My favorite scene in the finale happened near the end of the episode, after the deadlocked jury said they were done, after Freddy gave away his precious copy of The Call of the Wild, after Naz returned home. But it had nothing to do with any of them — it was the scene at the bar between the recently retired Dennis Box, now employed as NYU’s pride-swallowing campus security, and district attorney Helen Weiss. She can’t stand seeing this great police officer reduced to working as a rent-a-cop, so Helen challenges Dennis to help her with something: Let’s find the son of a bitch who (allegedly) killed Andrea.
I would happily watch an entire season revolving around Box and Weiss solving murders around New York City.

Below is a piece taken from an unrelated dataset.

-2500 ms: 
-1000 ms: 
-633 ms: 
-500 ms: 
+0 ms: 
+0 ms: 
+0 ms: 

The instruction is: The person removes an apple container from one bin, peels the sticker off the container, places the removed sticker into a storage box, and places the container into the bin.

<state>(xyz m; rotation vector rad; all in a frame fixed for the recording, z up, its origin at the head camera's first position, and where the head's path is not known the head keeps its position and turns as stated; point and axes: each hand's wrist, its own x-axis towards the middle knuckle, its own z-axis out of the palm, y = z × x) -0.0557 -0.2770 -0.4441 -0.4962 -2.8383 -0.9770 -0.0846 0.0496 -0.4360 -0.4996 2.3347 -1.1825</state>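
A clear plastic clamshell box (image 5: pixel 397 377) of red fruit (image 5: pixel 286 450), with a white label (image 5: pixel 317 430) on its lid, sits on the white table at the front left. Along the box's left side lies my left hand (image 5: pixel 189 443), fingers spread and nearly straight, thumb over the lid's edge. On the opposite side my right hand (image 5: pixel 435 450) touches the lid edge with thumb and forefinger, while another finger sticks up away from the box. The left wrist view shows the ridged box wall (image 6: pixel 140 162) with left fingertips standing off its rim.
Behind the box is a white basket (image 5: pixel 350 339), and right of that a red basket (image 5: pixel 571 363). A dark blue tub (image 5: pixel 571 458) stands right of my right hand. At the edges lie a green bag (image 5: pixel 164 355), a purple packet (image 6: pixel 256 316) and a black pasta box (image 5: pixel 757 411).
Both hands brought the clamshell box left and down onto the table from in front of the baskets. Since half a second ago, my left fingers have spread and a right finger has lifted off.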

Box & Weiss even sounds like the name of a mismatched “he’s a cop, she’s a lawyer, and together, they’re going to stomp out crime, one hit from a vape pen at a time” show. Both characters are deeply flawed — with Weiss going so far as to ignore key evidence — which is why the show would work so well. They’re no Mulder and Scully; they’re cranky, and tired, and probably drunk most of the time. I’d watch that. Plus, there’s no sexual tension, and that bar could be their Central Perk.
(In this scenario, Duane Reade is Gunther.)
Franklin & Bash is over, and Rizzoli & Isles is ending soon. We need Box & Weiss now more than ever. Hey, it can’t be worse than True Detective season two.